Could you find every line in the entries below that holds the word "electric" and copy it?

Given data Start Marker

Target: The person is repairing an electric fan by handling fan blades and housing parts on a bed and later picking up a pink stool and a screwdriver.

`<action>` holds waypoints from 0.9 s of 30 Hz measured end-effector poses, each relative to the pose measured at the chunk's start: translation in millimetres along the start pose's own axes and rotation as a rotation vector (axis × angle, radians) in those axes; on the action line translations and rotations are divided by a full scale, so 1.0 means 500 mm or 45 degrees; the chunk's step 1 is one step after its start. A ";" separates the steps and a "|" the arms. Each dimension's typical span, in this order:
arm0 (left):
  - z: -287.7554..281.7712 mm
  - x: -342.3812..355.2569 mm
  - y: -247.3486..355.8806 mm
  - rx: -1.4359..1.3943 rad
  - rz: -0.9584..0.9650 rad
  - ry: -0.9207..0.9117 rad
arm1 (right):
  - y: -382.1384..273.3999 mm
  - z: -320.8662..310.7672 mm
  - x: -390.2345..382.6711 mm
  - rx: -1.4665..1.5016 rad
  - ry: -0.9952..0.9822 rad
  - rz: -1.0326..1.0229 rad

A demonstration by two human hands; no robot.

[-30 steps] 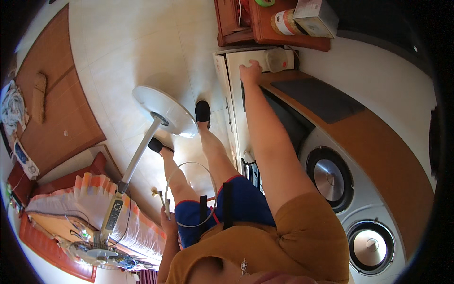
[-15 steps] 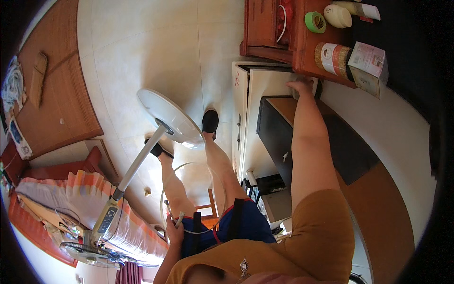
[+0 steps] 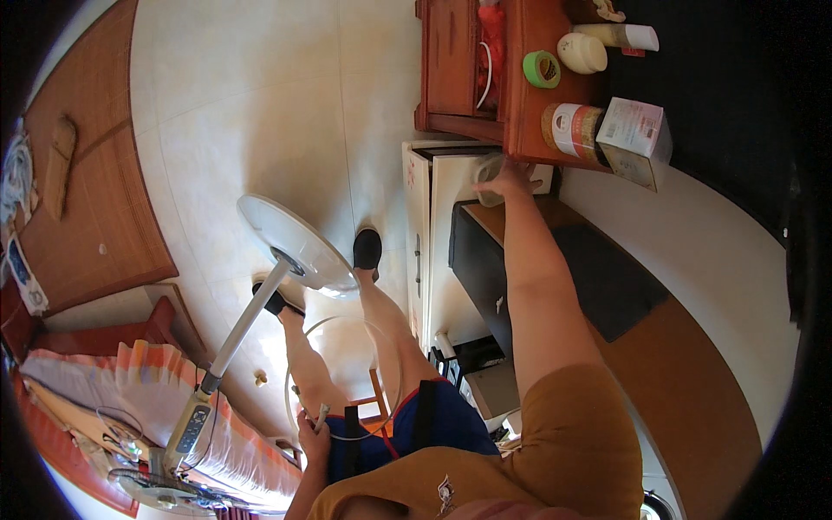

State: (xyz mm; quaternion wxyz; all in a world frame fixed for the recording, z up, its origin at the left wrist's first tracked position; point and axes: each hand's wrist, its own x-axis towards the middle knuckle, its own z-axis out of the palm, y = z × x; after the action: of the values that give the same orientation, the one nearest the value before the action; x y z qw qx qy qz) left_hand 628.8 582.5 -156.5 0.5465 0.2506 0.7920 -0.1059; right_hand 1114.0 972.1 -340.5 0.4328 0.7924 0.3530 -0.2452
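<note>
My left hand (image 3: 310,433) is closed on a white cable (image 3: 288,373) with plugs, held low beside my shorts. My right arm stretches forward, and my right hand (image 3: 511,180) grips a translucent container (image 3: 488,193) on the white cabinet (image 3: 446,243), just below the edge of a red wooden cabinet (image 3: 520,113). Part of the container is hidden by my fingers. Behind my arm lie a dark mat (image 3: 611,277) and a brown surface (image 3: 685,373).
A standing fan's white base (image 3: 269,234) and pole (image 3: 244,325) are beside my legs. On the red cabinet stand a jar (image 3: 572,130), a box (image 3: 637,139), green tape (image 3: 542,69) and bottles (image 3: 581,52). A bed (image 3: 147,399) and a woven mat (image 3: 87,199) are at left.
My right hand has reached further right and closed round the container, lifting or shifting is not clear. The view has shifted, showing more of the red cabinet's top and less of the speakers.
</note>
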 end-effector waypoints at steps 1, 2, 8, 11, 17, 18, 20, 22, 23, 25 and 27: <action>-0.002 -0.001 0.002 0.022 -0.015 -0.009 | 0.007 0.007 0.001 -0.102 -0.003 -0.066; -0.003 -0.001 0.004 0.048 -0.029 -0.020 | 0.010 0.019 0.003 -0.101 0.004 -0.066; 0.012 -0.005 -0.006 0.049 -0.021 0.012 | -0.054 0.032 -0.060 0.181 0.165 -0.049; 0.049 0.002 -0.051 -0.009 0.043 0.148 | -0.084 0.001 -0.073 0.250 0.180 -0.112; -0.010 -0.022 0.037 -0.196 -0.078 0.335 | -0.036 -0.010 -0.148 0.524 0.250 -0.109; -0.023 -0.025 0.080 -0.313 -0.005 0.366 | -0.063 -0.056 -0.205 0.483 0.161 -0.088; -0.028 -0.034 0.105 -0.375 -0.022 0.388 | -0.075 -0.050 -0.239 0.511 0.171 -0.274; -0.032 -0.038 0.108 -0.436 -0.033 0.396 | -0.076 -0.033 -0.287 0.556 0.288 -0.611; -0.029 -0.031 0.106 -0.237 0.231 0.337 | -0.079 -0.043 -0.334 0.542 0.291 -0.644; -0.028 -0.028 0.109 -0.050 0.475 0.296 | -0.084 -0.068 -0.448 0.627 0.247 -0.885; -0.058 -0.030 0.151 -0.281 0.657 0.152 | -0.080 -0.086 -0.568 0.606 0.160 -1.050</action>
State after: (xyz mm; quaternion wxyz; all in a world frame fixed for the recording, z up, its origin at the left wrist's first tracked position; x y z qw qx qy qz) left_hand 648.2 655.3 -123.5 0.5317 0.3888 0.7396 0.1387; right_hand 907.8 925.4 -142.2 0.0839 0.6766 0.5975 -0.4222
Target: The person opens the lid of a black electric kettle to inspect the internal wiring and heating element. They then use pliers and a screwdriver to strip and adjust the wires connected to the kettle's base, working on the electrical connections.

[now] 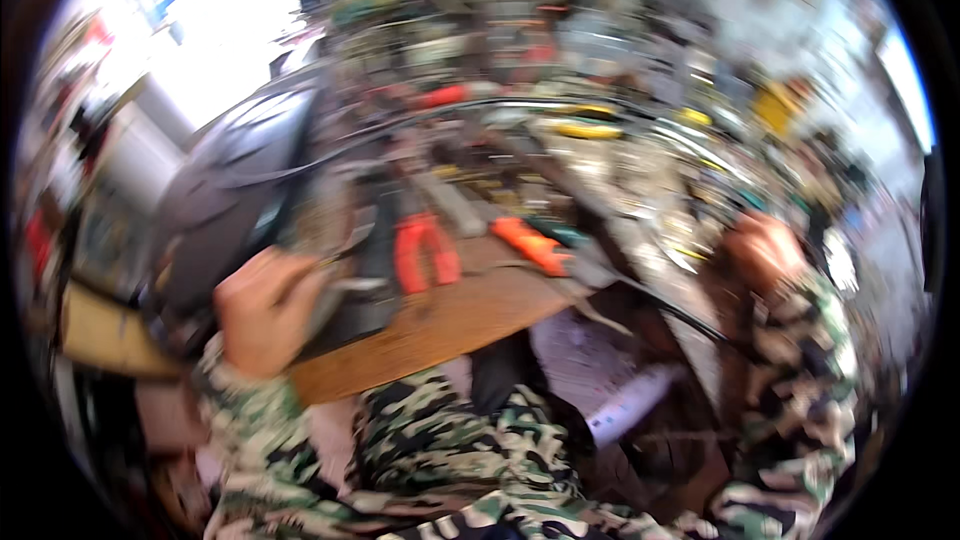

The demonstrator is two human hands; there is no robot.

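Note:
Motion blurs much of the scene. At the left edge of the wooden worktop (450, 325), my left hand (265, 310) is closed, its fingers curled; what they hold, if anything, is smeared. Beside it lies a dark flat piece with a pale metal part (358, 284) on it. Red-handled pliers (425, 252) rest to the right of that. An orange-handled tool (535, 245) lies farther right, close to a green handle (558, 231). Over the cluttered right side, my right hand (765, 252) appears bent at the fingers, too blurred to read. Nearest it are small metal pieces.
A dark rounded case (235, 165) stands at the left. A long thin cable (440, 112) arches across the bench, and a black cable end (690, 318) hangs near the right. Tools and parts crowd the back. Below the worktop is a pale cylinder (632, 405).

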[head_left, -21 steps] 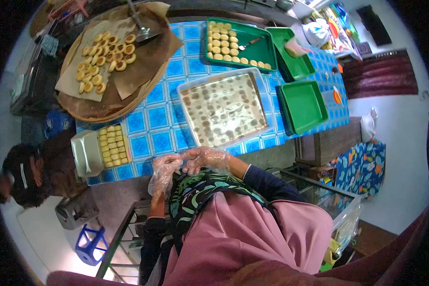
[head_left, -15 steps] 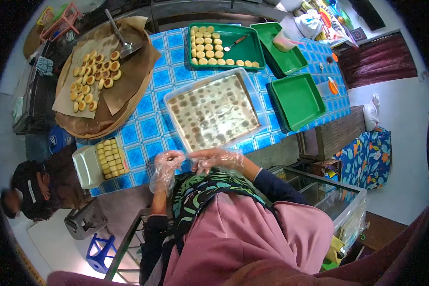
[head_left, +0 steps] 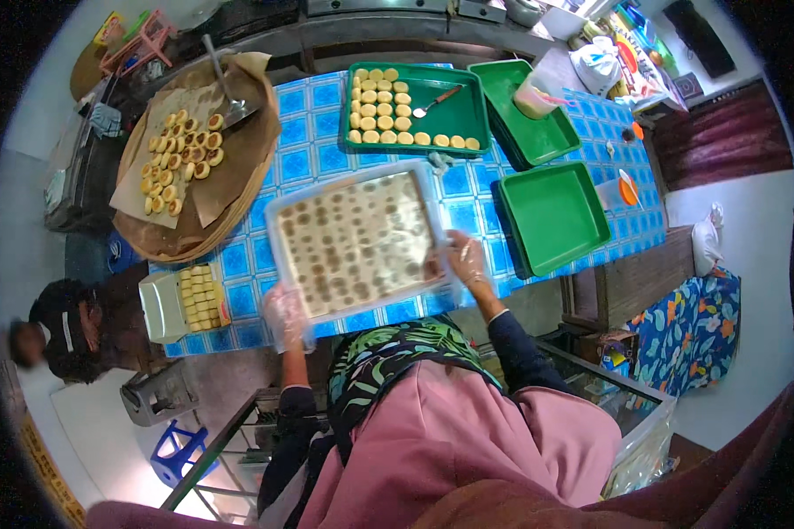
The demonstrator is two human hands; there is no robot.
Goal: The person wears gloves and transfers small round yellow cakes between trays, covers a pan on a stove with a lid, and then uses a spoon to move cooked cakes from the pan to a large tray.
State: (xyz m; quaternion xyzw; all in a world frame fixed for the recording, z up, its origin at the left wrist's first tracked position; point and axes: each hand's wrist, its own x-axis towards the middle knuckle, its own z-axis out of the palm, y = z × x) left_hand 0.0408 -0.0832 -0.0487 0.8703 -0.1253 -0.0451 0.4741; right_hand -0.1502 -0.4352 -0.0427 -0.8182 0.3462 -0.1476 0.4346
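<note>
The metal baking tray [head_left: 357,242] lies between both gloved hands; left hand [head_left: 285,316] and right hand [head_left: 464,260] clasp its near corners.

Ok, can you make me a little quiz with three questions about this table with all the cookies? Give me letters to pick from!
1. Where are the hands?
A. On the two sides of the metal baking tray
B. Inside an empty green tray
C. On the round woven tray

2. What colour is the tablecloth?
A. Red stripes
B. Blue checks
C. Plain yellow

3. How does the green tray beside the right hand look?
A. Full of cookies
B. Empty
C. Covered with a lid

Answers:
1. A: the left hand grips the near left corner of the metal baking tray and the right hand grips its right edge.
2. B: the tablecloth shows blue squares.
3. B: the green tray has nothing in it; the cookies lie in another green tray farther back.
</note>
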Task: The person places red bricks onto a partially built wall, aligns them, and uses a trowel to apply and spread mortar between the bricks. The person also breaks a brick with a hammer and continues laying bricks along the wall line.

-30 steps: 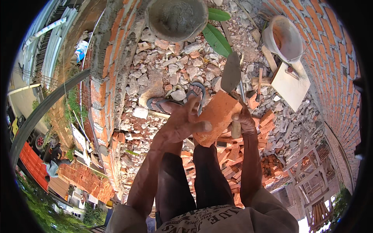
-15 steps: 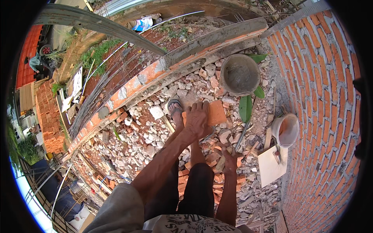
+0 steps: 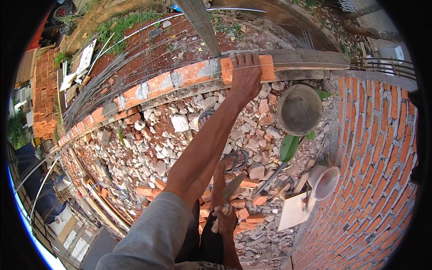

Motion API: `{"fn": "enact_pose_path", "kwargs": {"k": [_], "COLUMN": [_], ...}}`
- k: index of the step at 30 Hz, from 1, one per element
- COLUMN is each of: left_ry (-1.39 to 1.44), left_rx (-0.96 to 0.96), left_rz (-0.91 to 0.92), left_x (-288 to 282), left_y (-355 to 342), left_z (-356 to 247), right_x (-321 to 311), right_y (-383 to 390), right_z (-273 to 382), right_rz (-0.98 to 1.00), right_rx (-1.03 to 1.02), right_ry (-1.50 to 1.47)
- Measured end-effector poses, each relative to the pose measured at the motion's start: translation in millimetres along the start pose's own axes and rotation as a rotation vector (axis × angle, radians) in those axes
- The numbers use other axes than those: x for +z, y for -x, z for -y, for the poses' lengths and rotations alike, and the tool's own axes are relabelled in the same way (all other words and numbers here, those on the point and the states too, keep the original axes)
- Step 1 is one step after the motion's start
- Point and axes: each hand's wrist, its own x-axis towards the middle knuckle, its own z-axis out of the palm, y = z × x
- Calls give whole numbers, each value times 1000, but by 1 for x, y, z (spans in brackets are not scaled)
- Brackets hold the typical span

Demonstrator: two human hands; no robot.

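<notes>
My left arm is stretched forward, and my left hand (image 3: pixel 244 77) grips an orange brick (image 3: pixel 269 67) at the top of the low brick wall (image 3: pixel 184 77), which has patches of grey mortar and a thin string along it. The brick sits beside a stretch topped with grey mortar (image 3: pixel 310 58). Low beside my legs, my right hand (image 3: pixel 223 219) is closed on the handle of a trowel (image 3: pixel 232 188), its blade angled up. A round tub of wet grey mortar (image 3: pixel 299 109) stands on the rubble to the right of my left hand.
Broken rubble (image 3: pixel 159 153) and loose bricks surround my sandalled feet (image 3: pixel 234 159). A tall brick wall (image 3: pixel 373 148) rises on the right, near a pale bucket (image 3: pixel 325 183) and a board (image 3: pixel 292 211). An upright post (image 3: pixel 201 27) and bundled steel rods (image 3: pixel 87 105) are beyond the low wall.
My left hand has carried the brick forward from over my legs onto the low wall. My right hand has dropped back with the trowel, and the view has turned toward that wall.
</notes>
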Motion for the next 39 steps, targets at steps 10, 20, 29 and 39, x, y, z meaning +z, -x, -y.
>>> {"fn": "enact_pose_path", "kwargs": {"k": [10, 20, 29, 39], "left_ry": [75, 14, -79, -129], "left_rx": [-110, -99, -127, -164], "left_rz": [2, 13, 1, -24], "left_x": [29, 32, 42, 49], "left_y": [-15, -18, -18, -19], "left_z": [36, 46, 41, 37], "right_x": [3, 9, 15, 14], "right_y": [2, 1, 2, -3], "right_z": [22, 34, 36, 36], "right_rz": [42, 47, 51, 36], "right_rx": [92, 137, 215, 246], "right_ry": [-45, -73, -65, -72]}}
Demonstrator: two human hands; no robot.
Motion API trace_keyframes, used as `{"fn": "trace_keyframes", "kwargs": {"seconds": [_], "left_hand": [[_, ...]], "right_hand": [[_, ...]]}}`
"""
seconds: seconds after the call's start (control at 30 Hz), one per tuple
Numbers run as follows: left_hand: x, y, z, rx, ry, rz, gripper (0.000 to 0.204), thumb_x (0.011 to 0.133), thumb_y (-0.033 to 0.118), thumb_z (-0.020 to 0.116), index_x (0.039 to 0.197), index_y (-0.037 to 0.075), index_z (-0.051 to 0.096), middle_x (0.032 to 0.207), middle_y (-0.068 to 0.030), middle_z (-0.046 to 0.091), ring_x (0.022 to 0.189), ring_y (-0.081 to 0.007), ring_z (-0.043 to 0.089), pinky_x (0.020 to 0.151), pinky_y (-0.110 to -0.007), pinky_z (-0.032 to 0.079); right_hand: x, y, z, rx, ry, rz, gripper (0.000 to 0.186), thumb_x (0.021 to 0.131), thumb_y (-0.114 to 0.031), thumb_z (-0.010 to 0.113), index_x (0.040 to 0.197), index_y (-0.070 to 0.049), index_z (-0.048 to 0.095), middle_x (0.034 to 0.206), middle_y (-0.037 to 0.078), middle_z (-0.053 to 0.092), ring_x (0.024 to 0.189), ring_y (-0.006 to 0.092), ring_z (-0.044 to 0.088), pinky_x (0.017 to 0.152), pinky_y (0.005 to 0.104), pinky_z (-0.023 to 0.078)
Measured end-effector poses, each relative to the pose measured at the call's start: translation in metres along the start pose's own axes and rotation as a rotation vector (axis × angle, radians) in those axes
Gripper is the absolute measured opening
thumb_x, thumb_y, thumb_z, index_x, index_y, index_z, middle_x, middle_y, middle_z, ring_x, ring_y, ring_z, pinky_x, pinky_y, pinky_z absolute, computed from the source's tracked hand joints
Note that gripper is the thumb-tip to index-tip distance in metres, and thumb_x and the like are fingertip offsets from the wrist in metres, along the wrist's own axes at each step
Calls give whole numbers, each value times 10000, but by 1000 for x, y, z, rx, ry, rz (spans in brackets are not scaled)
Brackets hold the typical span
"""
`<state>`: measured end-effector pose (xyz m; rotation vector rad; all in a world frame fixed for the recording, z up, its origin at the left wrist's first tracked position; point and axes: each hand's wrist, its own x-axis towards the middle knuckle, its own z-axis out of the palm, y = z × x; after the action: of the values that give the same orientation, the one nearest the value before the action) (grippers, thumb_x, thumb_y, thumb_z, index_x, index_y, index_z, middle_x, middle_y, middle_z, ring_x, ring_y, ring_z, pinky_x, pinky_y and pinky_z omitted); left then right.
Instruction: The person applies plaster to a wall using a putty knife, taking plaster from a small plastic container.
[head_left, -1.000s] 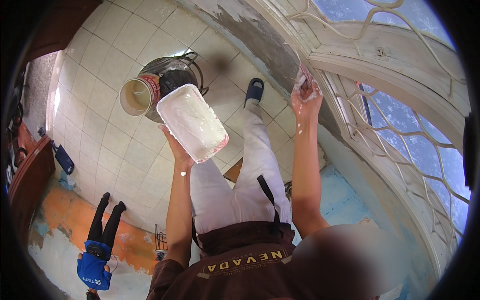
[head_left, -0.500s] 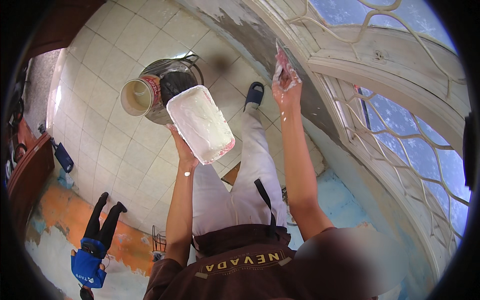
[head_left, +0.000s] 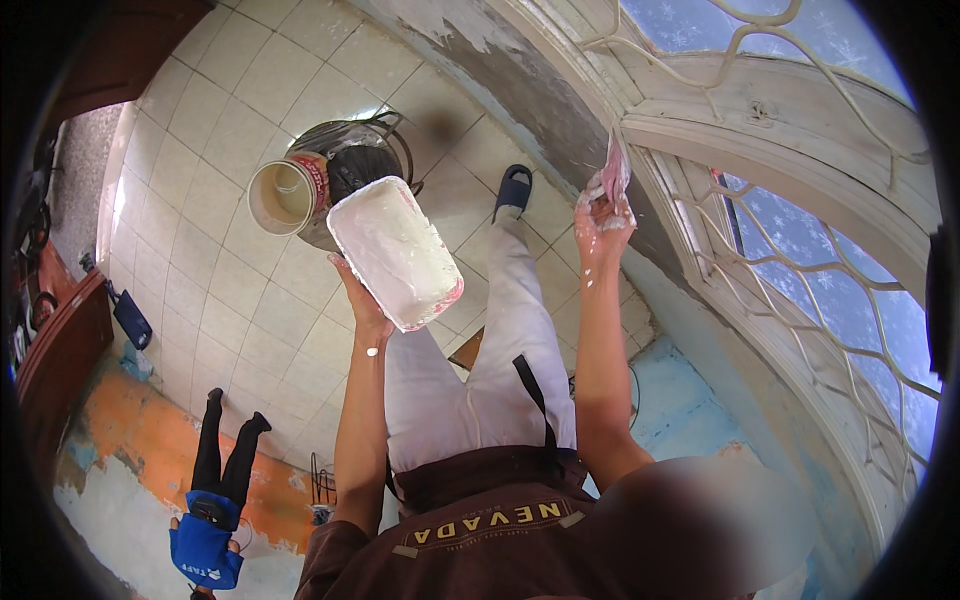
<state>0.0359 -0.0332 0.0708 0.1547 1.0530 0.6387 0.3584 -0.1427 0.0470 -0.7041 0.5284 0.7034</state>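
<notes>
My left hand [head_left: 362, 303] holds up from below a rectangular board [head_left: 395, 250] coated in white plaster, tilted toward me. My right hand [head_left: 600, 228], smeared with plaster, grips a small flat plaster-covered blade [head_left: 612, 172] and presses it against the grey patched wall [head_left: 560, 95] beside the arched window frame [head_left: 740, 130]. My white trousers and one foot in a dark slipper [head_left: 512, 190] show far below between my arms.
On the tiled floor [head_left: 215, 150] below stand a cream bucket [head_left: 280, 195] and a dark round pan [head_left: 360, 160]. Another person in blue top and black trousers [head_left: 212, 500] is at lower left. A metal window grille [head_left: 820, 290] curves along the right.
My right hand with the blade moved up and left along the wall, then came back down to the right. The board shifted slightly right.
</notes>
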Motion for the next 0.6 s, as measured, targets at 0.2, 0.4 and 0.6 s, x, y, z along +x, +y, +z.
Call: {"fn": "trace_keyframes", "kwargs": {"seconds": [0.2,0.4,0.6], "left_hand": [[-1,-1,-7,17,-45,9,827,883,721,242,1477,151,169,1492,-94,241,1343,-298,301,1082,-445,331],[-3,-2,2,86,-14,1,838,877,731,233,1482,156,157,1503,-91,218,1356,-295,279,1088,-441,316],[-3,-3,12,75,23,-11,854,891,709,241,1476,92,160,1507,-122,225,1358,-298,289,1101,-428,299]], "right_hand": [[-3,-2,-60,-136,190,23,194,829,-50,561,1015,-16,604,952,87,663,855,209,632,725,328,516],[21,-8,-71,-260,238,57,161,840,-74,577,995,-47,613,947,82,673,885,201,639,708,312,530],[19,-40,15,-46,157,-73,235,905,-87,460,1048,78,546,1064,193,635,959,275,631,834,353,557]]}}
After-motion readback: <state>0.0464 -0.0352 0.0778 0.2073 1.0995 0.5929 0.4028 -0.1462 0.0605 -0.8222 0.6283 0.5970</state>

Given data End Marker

### Answer for the task
Target: The person is repairing an electric fan by handling fan blades and housing parts on a bed and later picking up a pink stool and a screwdriver.
Target: The person opens the lid of a black electric kettle to inspect the internal wiring and heating element. They then use pliers and a screwdriver to strip and adjust the wires connected to the kettle's base, working on the electrical connections.

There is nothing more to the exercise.